# Ford 3000 differential



## Rabidd9 (May 7, 2017)

Have a few questions on the differential on a '67 3000 diesel. 
Why would someone cut the lever off at the shaft that goes into the axle housing?
I can only assume that something is wrong with it and they wanted to ensure that it wasn't engaged. Any ideas?
How do you remove the pin that goes through that lever? it appears to be pressed in. The top is round and if you look at it from the bottom there is a flat side or notch in it. Anyone have any experience removing this pin?


----------



## dozer966 (Dec 30, 2014)

Which lever are you referring to. PTO, 3 point hitch draft lock or other


----------



## Rabidd9 (May 7, 2017)

Differential lock.


----------



## dozer966 (Dec 30, 2014)

I believe this is the one you are referring to in my pic. It's just a round shaft with a flat spot on it were a bolt goes through the lever to stop the lever from pivoting on the shaft and turtle the shaft. Just a snug fit. But rust and grime over the years might have seized it on the shaft. Wd40, PB blaster or something of the sort should be applied dayly for a week or so and hopefully it will come off with a bit of prying. If it doesn't , a bit of heat may be needed. If you are wondering the shaft goes in and a fork is attached. The forke engages the spider gears to give you diff lock.

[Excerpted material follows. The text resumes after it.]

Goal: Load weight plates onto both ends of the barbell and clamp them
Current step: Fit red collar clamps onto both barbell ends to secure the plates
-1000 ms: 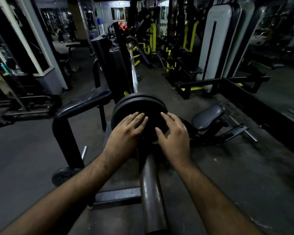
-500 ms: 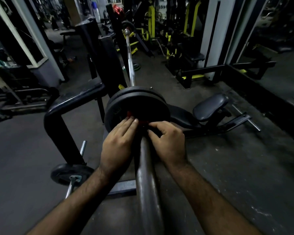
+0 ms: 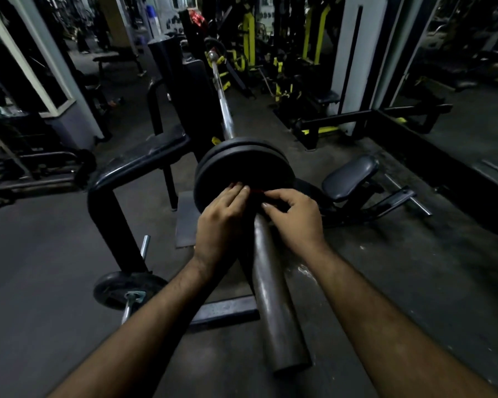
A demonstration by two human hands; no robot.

Check out one of my previous post . There are pics that might help you for the internals


http://www.tractorforum.com/f203/1970-3400-industrial-crown-rivet-replacement-32896/


----------



## Rabidd9 (May 7, 2017)

Ya that's it. The (bolt) appears to be a pin and not a bolt. The head is manufactured round and not made for a wrench. So I can only assum this has to be driven out which will be difficult to do on the tractor. I am trying to replace mine and get it operational and wouldn't you know it the used parts place I bought the replacement from sent it to me on the shaft which I told them I didn't want.


----------